PROBLEM:
Take the listing below and reproduce it in full. Change nothing.

##########

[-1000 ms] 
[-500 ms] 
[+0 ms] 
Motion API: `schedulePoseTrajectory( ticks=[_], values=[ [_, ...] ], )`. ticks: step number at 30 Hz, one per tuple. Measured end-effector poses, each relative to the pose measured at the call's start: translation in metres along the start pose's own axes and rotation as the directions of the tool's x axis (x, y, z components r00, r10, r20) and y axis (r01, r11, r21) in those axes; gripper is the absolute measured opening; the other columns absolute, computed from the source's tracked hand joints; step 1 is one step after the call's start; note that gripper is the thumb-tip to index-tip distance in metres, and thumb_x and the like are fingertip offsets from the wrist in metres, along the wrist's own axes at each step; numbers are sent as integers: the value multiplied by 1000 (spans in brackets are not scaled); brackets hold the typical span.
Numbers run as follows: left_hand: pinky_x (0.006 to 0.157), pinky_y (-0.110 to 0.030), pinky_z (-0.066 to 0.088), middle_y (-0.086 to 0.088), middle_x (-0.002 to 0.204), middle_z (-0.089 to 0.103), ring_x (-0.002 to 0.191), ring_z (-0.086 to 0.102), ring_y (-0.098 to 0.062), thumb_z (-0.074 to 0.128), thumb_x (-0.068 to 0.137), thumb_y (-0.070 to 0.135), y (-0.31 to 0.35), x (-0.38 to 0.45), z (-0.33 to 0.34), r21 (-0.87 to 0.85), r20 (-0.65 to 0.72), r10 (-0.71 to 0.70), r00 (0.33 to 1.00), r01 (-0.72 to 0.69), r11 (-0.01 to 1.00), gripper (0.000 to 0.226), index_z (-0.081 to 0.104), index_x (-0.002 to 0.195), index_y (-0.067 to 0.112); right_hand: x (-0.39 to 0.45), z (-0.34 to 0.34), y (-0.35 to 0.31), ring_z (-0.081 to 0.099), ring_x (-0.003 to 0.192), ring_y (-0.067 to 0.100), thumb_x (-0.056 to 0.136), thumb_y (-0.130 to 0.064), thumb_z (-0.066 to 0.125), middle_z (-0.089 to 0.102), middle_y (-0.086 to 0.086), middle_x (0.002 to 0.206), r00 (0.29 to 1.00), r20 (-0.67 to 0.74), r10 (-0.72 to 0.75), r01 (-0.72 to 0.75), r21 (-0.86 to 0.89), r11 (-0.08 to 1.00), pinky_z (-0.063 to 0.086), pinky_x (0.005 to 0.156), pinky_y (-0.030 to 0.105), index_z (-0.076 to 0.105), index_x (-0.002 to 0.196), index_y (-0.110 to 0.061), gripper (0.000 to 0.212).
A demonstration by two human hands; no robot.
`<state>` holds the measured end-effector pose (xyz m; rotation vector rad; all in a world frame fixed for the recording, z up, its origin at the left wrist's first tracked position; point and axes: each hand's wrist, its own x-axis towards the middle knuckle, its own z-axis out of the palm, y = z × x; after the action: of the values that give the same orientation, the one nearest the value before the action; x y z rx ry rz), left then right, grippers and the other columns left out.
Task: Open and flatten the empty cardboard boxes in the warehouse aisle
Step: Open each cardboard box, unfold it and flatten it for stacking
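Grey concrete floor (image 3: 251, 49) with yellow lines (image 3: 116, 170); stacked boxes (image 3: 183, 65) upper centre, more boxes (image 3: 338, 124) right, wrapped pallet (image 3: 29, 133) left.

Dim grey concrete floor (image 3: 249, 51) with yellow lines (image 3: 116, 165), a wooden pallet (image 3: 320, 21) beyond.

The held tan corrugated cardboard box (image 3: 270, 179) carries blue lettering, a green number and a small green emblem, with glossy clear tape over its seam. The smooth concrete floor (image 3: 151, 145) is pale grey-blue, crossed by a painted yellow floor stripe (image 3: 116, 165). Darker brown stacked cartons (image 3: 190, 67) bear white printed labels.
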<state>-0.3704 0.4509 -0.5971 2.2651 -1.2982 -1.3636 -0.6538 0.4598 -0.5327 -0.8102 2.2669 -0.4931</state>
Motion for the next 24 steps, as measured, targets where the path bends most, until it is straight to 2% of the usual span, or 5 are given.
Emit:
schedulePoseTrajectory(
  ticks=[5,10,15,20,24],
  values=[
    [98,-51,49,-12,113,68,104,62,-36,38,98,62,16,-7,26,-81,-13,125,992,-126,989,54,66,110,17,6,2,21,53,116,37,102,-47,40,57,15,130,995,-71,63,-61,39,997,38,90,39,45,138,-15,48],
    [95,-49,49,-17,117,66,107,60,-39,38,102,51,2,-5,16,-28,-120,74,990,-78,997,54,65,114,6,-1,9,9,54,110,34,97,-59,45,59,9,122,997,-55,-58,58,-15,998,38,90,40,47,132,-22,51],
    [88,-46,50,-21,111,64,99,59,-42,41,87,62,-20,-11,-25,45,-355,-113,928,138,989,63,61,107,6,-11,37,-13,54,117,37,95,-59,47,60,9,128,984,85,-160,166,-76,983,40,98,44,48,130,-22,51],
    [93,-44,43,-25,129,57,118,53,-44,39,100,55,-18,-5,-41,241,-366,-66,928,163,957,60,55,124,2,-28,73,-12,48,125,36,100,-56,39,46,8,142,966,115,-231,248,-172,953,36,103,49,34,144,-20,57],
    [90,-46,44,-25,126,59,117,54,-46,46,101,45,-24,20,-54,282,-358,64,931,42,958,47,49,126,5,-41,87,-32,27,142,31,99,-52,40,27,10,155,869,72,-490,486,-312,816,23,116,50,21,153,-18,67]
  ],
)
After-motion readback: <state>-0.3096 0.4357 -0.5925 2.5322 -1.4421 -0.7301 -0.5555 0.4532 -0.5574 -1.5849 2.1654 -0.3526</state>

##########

RESPONSE TO THIS EXERCISE:
[-1000 ms] 
[-500 ms] 
[+0 ms] 
Motion API: `schedulePoseTrajectory( ticks=[_], values=[ [_, ...] ], )`. ticks: step number at 30 Hz, one per tuple. Measured end-effector poses, each relative to the pose measured at the call's start: translation in metres along the start pose's own axes and rotation as the directions of the tool's x axis (x, y, z components r00, r10, r20) and y axis (r01, r11, r21) in those axes; gripper is the absolute measured opening; the other columns absolute, computed from the source's tracked hand joints; step 1 is one step after the call's start; note that gripper is the thumb-tip to index-tip distance in metres, and thumb_x and the like are fingertip offsets from the wrist in metres, along the wrist's own axes at each step; numbers are sent as integers: the value multiplied by 1000 (spans in brackets are not scaled); brackets hold the typical span.
Numbers run as follows: left_hand: pinky_x (0.006 to 0.157), pinky_y (-0.110 to 0.030), pinky_z (-0.066 to 0.088), middle_y (-0.086 to 0.088), middle_x (-0.002 to 0.204), middle_z (-0.089 to 0.103), ring_x (-0.002 to 0.191), ring_z (-0.086 to 0.102), ring_y (-0.098 to 0.062), thumb_z (-0.074 to 0.128), thumb_x (-0.068 to 0.137), thumb_y (-0.070 to 0.135), y (-0.31 to 0.35), x (-0.38 to 0.45), z (-0.33 to 0.34), r21 (-0.87 to 0.85), r20 (-0.65 to 0.72), r10 (-0.71 to 0.70), r00 (0.33 to 1.00), r01 (-0.72 to 0.69), r11 (-0.01 to 1.00), gripper (0.000 to 0.226), index_z (-0.081 to 0.104), index_x (-0.002 to 0.195), index_y (-0.067 to 0.112); right_hand: x (-0.39 to 0.45), z (-0.34 to 0.34), y (-0.35 to 0.31), ring_z (-0.081 to 0.099), ring_x (-0.003 to 0.192), ring_y (-0.067 to 0.100), thumb_x (-0.056 to 0.136), thumb_y (-0.130 to 0.064), thumb_z (-0.066 to 0.125), middle_z (-0.089 to 0.102), middle_y (-0.086 to 0.086), middle_x (0.002 to 0.206), r00 (0.29 to 1.00), r20 (-0.67 to 0.74), r10 (-0.72 to 0.75), r01 (-0.72 to 0.75), r21 (-0.86 to 0.89), r11 (-0.08 to 1.00), pinky_z (-0.063 to 0.086), pinky_x (0.005 to 0.156), pinky_y (-0.030 to 0.105), index_z (-0.076 to 0.105), index_x (-0.002 to 0.196), index_y (-0.110 to 0.061), gripper (0.000 to 0.212).
A demonstration by two human hands; no robot.
`<state>` holds the measured end-effector pose (xyz m; rotation vector rad; all in a world frame fixed for the recording, z up, its origin at the left wrist's first tracked position; point and axes: each hand's wrist, its own x-axis towards the middle knuckle, its own z-axis out of the palm, y = z × x; after the action: of the values that give the same orientation, the one nearest the value before the action; x y z rx ry rz), left then right, grippers and the other columns left out.
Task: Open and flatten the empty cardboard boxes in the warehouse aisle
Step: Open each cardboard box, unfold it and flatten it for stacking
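Grey concrete floor (image 3: 251, 49) with yellow lines (image 3: 116, 170); stacked boxes (image 3: 183, 65) upper centre, more boxes (image 3: 338, 124) right, wrapped pallet (image 3: 29, 133) left.

Dim grey concrete floor (image 3: 249, 51) with yellow lines (image 3: 116, 165), a wooden pallet (image 3: 320, 21) beyond.

The held tan corrugated cardboard box (image 3: 270, 179) carries blue lettering, a green number and a small green emblem, with glossy clear tape over its seam. The smooth concrete floor (image 3: 151, 145) is pale grey-blue, crossed by a painted yellow floor stripe (image 3: 116, 165). Darker brown stacked cartons (image 3: 190, 67) bear white printed labels.
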<state>-0.3704 0.4509 -0.5971 2.2651 -1.2982 -1.3636 -0.6538 0.4598 -0.5327 -0.8102 2.2669 -0.4931</state>
Motion for the next 24 steps, as measured, targets where the path bends most, until it is straight to 2% of the usual span, or 5 are given.
Emit:
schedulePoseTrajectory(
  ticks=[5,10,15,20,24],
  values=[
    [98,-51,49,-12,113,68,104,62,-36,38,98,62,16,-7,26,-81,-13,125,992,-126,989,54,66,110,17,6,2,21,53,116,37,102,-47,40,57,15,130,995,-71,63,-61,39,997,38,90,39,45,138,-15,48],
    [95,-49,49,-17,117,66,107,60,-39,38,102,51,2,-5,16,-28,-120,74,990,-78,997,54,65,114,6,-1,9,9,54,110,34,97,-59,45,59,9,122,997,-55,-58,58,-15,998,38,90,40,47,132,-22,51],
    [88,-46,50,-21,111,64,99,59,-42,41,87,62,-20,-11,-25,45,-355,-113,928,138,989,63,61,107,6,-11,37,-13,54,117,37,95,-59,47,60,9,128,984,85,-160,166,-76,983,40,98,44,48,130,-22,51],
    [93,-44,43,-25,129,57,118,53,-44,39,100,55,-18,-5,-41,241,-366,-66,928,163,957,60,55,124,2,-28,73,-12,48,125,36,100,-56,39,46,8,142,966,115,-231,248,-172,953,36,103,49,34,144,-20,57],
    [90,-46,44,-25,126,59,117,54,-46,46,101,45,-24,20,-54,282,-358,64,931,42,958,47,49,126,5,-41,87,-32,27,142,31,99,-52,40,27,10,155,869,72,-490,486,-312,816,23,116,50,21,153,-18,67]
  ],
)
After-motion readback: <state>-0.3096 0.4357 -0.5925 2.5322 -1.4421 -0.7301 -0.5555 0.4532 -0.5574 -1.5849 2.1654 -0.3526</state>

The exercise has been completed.